Lisbeth Joanne "Libbi" Gorr (born 24 March 1965) is an Australian broadcaster working in both TV and radio. Gorr is also an author, voice artist, writer and performer. She first came to prominence with the satirical television character that she created called "Elle McFeast".

Early life 
Gorr was born in Melbourne into a Jewish Australian family   grew up in Murrumbeena and was educated at the Methodist Ladies' College. She began working in comedy while she was an arts and law student at the University of Melbourne. Gorr graduated with a Bachelor of Arts and Bachelor of Laws in 1988.  After graduation she became an articled clerk with the Melbourne law firm Phillips Fox. Gorr had her first regular media job as the voice of the Sportsgirl fashion chain when she was asked to "sound" like a photo of supermodel Elle Macpherson.

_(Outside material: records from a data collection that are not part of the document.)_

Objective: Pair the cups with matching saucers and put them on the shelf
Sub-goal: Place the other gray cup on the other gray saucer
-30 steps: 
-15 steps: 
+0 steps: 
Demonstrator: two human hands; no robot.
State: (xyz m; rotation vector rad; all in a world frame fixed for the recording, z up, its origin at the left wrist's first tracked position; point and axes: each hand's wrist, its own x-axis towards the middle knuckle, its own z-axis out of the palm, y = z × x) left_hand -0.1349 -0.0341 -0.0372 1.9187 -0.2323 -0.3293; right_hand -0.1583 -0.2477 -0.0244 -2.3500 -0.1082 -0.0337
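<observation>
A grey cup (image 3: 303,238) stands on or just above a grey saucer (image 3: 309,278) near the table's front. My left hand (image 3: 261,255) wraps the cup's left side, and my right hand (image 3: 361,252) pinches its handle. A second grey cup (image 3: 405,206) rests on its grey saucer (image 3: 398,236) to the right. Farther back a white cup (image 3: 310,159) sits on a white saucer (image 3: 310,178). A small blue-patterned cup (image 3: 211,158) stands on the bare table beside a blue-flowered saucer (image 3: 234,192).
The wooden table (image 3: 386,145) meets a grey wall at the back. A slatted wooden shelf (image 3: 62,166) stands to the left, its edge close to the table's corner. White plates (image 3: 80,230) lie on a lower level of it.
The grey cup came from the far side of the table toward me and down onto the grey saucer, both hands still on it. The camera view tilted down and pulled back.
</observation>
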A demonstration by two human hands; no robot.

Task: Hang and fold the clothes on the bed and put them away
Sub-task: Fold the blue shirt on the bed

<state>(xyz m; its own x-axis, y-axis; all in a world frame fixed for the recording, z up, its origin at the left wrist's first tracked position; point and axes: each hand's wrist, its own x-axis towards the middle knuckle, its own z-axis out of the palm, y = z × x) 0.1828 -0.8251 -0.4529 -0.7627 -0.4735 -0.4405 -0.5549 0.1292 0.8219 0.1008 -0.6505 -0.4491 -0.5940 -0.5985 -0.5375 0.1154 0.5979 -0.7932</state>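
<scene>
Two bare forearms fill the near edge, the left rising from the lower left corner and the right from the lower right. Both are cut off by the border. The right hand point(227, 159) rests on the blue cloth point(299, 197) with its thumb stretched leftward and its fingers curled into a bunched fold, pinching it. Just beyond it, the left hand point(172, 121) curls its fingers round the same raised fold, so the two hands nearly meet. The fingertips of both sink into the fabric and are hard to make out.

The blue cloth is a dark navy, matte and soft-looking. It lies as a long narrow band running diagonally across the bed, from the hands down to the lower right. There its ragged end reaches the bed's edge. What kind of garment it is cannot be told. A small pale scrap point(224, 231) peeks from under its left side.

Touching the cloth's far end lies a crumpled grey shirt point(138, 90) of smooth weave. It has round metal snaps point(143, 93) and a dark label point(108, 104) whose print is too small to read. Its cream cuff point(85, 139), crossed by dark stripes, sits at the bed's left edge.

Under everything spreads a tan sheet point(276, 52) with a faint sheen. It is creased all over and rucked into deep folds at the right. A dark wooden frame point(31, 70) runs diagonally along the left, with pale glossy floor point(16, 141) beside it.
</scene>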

She also performed with the Hot Bagels, an all-women cabaret group.

Television
As the character Elle McFeast, Gorr performed in a number of award-winning television shows, including Andrew Denton's Live and Sweaty. She  hosted Live and Sweaty for another two years after his retirement from the show in 1993, becoming the first woman to host a Sports /comedy Tonight show in Australia.

in 1995 Libbi Gorr created McFeast: Live from the Bowels of Parliament House. This was a weekly 30 minute  political satire / comedy show. The final credits featured Gorr dancing on the desks of Australian parliamentarians to “She’s so fine”, by the Easybeats. It ran for two seasons.

As McFeast she also created 14 TV specials, including Breasts, Sex, Guys and Videotape, Portrait of a Power Pussy and the television show Elle McFeast Live. Gorr made the transition to appearing as herself on camera hosting the Marie Clare "What Women Want" forums, and the televised IF awards for film in Australia.  In 2001 a portrait of her, called "Excelle – Libbi Gorr", by painter Margarita Georgiadis, was entered in the Archibald Prize for portraiture. The painting was hung as a finalist. A photographic portrait by Petrea Hicks was also hung the following year.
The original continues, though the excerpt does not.